• **TO DO**:
Every line from the one containing "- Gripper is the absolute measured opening" to the last line of the listing below should be given again exactly.

────────────────

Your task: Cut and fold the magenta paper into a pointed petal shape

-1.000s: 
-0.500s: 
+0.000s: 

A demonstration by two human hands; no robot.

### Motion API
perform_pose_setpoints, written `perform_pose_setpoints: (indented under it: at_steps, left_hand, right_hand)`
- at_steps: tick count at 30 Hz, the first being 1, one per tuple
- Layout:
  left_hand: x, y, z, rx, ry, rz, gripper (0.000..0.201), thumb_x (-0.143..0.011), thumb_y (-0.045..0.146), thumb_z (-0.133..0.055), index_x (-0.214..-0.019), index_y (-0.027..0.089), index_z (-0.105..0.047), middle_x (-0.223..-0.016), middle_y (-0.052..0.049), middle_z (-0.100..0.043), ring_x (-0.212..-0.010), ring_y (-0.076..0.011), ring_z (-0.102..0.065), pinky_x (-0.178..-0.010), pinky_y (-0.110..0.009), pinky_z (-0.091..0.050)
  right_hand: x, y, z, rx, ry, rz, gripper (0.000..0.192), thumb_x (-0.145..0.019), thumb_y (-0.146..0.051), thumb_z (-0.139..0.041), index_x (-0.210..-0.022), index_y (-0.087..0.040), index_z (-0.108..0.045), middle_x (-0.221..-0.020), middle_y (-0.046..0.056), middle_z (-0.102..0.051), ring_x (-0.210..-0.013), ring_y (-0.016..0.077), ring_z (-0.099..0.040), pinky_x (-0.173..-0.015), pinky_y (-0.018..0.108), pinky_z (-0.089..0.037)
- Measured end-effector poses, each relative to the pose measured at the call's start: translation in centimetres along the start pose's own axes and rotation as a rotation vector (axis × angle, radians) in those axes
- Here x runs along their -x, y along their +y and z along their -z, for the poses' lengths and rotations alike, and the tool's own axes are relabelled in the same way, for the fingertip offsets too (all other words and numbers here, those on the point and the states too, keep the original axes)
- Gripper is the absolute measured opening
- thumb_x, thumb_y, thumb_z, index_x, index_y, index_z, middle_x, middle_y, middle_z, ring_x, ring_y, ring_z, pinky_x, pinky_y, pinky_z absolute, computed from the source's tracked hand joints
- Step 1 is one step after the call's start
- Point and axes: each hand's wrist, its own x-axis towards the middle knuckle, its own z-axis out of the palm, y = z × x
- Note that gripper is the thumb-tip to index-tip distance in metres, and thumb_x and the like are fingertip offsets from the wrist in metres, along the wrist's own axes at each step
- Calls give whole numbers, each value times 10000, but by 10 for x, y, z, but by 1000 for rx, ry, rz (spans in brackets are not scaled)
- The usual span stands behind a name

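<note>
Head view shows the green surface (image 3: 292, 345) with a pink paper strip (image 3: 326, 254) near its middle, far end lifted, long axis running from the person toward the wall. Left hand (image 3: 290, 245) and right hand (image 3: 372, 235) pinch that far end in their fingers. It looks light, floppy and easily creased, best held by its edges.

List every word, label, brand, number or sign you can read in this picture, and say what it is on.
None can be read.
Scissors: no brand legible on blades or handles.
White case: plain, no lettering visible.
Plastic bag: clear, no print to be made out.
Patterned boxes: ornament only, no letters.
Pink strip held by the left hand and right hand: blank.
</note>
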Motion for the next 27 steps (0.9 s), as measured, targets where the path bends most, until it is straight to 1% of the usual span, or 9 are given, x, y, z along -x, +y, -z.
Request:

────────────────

• **RESPONSE AREA**:
- Gripper is the absolute measured opening
- thumb_x, thumb_y, thumb_z, index_x, index_y, index_z, middle_x, middle_y, middle_z, ring_x, ring_y, ring_z, pinky_x, pinky_y, pinky_z absolute, computed from the source's tracked hand joints
- Step 1 is one step after the call's start
- Point and axes: each hand's wrist, its own x-axis towards the middle knuckle, its own z-axis out of the palm, y = z × x
- Note that gripper is the thumb-tip to index-tip distance in metres, and thumb_x and the like are fingertip offsets from the wrist in metres, along the wrist's own axes at each step
- Calls give whole numbers, each value times 10000, but by 10 for x, y, z, but by 1000 for rx, ry, rz (spans in brackets are not scaled)
- The usual span stands behind a name

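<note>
Head view shows the green surface (image 3: 292, 345) with a pink paper strip (image 3: 326, 254) near its middle, far end lifted, long axis running from the person toward the wall. Left hand (image 3: 290, 245) and right hand (image 3: 372, 235) pinch that far end in their fingers. It looks light, floppy and easily creased, best held by its edges.

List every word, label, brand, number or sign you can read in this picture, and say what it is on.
None can be read.
Scissors: no brand legible on blades or handles.
White case: plain, no lettering visible.
Plastic bag: clear, no print to be made out.
Patterned boxes: ornament only, no letters.
Pink strip held by the left hand and right hand: blank.
</note>
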Motion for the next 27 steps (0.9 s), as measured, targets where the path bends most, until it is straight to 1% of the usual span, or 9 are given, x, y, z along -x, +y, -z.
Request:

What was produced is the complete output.